Work to be completed :: Filter the entries below, keeping only lines with "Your".

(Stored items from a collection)
* * * * * * *
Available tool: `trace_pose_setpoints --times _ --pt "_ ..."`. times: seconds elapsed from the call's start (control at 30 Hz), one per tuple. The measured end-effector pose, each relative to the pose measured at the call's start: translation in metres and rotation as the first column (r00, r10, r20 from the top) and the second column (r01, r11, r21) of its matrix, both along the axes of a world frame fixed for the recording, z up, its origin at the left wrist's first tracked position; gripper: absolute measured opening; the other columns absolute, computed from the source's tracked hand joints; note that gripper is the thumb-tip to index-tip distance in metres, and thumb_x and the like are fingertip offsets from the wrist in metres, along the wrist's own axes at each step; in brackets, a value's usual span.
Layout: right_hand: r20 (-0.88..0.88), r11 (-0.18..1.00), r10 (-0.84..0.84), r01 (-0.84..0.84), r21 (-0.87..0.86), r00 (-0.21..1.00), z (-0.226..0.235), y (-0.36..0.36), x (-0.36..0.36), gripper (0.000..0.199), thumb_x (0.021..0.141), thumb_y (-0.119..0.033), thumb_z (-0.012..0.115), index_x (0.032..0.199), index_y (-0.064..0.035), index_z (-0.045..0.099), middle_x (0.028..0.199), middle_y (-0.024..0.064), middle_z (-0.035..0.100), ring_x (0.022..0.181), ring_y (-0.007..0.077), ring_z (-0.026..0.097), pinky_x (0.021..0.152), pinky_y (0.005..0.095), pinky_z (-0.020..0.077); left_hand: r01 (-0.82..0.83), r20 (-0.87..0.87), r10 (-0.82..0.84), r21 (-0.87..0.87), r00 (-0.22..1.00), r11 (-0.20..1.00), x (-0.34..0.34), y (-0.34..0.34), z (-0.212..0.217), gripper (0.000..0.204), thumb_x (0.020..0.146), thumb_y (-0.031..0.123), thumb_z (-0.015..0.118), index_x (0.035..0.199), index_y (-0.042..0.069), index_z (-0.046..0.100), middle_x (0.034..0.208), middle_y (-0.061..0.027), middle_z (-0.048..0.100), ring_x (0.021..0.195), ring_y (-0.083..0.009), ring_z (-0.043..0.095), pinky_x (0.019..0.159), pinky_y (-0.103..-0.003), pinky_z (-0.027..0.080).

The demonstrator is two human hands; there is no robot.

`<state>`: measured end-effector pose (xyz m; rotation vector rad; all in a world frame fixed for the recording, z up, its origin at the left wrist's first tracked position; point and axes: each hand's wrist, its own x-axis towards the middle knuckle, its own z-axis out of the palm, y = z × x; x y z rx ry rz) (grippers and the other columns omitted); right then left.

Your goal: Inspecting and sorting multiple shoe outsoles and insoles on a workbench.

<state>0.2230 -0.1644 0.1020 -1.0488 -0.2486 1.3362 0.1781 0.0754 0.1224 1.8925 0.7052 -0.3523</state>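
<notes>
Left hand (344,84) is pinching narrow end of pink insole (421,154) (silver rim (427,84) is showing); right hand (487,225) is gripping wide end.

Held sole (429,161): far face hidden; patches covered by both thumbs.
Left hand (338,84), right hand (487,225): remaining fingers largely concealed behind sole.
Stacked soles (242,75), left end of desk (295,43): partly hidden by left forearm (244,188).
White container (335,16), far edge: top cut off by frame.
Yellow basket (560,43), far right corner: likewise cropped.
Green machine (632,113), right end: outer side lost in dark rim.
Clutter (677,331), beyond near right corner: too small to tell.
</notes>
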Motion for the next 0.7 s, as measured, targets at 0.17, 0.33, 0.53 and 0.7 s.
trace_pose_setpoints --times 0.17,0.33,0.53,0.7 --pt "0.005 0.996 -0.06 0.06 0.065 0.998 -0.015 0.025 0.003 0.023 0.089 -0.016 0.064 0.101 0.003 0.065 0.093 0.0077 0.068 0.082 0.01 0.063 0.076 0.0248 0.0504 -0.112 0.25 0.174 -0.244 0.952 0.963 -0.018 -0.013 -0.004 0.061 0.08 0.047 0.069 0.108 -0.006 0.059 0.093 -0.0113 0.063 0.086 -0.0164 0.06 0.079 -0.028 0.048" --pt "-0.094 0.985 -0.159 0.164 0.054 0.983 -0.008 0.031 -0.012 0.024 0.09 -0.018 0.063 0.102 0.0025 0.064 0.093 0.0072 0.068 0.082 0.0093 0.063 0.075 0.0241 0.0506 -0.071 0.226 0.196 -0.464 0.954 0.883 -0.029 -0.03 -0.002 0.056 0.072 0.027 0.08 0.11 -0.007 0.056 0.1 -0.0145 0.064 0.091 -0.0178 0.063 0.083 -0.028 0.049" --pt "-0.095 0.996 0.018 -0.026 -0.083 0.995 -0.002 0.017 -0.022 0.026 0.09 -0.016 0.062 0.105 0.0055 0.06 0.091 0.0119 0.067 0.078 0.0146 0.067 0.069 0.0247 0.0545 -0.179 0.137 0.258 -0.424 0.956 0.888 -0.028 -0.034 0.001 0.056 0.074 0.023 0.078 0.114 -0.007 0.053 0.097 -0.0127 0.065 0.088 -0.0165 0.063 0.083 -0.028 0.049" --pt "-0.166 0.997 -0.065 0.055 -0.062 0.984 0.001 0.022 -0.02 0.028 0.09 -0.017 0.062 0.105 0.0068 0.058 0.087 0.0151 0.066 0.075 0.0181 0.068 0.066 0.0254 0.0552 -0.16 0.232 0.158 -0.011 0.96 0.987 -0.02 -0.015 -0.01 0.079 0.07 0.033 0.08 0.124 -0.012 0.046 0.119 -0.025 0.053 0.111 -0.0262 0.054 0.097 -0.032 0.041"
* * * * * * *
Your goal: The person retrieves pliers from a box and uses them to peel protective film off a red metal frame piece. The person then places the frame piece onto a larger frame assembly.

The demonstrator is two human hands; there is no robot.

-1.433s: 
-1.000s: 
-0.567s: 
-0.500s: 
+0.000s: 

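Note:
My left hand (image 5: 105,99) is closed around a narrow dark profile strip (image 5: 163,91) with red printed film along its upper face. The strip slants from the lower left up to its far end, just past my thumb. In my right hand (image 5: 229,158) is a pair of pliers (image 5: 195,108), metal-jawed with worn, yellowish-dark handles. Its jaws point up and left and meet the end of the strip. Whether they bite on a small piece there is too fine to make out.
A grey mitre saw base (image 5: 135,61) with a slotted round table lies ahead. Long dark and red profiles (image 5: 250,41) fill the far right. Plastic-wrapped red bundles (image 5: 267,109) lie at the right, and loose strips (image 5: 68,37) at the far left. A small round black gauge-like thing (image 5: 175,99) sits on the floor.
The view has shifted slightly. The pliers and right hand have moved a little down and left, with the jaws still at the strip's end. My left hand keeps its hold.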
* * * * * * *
Task output ::
Your goal: Inspecting and sorting multiple shoe outsoles and insoles on a workbench.
Your goal: The person retrieves pliers from a box and uses them to peel protective film off a red metal frame piece. The person then places the frame piece onto a larger frame assembly.

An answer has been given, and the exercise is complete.